Most people approach the town on the Klondike Hwy from Whitehorse, a
wonderful road running through almost utter wilderness, and knowing the
background to the place it's hard not to near the road's end without
high expectations. Little at first, however, distinguishes its
surroundings. Some 500km from Whitehorse the road wanders through low
but steeply sided hills covered in spruce, aspen and dwarf firs, and
then picks up a small ice-clear river - the Klondike . Gradually the
first small spoil heaps appear on the hills to the south, and then
suddenly the entire valley bottom turns into a devastated landscape of
vast boulders and abandoned workings.

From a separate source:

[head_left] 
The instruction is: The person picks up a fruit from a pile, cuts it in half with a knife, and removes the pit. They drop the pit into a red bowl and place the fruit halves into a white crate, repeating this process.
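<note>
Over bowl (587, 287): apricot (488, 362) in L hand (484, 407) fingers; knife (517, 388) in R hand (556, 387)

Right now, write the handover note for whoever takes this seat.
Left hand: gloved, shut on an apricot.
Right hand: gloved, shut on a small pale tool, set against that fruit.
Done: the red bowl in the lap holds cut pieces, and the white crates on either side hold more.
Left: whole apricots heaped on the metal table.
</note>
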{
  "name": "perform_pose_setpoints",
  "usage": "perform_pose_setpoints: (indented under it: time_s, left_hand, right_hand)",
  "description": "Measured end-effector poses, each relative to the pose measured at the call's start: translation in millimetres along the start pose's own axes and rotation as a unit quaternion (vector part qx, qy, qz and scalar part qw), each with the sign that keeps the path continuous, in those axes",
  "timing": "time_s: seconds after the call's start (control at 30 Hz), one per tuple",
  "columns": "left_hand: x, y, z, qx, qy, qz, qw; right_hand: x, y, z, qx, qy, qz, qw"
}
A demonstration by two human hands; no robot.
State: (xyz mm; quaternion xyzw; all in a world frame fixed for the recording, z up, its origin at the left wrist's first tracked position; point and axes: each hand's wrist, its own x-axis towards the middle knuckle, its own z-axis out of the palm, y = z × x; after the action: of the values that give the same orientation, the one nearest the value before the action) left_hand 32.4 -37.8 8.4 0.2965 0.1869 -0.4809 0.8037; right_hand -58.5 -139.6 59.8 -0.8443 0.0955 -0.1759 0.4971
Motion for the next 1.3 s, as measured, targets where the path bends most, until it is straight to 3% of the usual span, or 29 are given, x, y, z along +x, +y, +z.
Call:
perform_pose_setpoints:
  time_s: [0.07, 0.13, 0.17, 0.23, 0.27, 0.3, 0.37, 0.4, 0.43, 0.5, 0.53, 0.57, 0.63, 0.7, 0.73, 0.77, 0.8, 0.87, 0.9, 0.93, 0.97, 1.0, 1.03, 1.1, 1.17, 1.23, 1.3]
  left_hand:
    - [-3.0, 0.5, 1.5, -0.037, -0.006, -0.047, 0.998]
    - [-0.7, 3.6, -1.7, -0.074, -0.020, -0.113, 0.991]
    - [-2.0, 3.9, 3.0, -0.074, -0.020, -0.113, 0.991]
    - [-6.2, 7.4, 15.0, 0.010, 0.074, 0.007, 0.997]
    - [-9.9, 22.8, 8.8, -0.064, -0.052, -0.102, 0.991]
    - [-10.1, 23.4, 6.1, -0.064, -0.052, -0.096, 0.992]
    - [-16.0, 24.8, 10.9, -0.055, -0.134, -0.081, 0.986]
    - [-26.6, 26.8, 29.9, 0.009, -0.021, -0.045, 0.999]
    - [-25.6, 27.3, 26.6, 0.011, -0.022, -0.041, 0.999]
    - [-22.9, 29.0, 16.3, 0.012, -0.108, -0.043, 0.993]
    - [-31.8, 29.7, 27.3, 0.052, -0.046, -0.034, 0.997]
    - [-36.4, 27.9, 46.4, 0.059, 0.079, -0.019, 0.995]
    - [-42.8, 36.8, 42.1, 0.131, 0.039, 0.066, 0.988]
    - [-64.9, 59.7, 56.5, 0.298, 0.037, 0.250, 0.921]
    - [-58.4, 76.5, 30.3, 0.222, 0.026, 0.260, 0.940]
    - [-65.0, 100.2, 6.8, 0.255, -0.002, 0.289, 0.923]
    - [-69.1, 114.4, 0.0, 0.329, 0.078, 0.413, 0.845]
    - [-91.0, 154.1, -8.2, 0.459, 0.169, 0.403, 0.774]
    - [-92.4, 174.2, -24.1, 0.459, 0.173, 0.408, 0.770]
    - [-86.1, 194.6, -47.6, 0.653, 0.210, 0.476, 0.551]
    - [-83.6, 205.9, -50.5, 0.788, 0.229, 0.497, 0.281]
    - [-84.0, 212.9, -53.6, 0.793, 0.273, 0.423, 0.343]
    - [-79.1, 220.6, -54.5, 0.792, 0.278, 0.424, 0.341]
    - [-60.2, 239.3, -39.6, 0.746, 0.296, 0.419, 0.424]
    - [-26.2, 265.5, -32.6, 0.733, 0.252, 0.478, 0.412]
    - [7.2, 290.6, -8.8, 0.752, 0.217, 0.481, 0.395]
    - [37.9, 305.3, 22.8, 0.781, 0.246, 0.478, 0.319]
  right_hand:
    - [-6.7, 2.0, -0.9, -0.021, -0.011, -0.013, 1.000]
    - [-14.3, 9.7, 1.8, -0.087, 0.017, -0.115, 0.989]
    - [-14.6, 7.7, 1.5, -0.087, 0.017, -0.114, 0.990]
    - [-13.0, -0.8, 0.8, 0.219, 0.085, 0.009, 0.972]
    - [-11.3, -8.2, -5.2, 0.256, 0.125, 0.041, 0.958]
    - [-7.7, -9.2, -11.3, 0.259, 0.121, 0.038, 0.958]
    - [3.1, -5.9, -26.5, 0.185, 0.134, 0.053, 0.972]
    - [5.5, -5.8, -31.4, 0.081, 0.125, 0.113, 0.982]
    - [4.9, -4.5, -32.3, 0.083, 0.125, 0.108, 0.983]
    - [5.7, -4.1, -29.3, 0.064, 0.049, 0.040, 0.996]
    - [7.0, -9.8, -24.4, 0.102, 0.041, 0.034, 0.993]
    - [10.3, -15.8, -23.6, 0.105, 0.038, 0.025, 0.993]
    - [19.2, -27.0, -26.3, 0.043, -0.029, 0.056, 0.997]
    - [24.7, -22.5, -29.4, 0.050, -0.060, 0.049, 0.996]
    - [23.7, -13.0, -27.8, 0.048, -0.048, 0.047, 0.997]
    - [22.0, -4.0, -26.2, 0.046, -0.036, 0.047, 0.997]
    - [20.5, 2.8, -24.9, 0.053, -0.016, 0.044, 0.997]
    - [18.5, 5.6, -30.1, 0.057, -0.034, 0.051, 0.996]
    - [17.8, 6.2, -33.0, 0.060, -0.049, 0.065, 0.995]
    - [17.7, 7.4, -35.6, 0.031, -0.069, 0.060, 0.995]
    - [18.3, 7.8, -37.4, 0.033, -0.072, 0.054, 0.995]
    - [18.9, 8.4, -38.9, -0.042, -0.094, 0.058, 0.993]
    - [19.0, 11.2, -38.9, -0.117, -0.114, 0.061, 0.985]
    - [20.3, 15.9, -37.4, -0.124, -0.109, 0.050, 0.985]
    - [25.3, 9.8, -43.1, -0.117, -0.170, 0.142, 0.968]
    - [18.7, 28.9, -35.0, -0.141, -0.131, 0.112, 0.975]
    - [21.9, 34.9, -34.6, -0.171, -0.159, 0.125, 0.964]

The desolate tailings continue for
several kilometres until the Klondike flows into the much broader Yukon
and the town, previously hidden by hills, comes suddenly into view.
An ever-increasing number of tourists and backpackers come up here, many
drawn by the boardwalks, rutted dirt streets and dozens of false-fronted
wooden houses, others to canoe the Yukon or travel down the Dempster or
Top of the World highways into Alaska and the Northwest Territories.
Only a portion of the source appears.